The problem » Beneath this instruction is a listing. Transcribe from it only the stretch from the line with "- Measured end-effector" through the line with "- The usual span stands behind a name", both end lines included, exactly as written.

START Data block

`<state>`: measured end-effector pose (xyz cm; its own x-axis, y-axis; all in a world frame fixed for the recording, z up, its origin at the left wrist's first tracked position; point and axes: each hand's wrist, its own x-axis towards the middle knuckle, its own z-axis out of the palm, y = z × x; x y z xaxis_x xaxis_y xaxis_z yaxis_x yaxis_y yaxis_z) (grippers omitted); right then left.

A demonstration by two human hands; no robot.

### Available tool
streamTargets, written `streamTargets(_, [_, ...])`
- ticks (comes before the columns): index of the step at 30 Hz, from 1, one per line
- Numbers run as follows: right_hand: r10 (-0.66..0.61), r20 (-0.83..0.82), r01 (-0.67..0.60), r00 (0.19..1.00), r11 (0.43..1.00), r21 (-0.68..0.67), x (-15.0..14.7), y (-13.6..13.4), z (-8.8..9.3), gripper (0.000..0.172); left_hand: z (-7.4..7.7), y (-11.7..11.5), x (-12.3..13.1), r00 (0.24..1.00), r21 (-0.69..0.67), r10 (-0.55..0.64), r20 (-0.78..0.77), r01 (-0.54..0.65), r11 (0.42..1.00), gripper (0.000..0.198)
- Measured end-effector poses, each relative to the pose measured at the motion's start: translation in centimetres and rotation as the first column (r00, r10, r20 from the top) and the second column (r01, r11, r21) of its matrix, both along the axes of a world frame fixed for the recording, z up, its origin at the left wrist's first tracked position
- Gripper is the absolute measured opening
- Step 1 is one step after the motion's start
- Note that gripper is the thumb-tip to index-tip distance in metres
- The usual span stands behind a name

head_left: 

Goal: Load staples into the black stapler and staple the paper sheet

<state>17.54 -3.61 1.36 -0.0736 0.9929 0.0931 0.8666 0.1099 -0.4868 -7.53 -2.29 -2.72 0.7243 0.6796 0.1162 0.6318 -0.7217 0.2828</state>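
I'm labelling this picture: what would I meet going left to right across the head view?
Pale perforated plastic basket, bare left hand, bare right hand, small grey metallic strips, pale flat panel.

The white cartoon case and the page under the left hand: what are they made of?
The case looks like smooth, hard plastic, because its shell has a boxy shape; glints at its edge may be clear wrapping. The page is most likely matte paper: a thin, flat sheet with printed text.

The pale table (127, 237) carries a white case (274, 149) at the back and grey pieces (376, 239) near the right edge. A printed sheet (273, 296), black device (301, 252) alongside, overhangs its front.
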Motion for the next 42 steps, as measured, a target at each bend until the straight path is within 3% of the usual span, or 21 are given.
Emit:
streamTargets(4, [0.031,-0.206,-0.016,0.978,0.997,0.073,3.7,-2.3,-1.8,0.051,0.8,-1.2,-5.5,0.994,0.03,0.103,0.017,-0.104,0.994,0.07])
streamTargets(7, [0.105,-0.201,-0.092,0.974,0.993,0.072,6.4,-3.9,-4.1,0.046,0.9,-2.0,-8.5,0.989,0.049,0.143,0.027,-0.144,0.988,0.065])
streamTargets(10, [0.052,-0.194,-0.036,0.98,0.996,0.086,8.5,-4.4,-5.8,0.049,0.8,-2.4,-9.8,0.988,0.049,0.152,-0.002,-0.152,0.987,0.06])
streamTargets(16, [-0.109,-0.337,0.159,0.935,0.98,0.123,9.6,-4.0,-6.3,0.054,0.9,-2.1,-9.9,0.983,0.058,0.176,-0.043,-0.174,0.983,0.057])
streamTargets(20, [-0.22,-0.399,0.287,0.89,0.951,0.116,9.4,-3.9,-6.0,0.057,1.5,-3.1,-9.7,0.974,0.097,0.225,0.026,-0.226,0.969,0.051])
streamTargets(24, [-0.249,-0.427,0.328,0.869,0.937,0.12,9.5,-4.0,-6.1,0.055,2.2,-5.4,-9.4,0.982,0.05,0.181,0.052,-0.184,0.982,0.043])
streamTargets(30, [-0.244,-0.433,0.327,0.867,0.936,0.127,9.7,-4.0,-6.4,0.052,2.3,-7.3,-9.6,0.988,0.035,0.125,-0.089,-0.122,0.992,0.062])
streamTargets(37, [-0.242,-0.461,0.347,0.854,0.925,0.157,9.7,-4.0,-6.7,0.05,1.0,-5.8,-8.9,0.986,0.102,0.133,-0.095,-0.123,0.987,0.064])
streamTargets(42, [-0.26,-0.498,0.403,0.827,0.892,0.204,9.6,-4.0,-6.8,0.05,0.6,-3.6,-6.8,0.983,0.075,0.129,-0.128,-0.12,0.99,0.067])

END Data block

Task solution »
- Measured end-effector poses, each relative to the pose measured at the motion's start: translation in centimetres and rotation as the first column (r00, r10, r20 from the top) and the second column (r01, r11, r21) of its matrix, both along the axes of a world frame fixed for the recording, z up, its origin at the left wrist's first tracked position
- Gripper is the absolute measured opening
- Step 1 is one step after the motion's start
- Note that gripper is the thumb-tip to index-tip distance in metres
- The usual span stands behind a name

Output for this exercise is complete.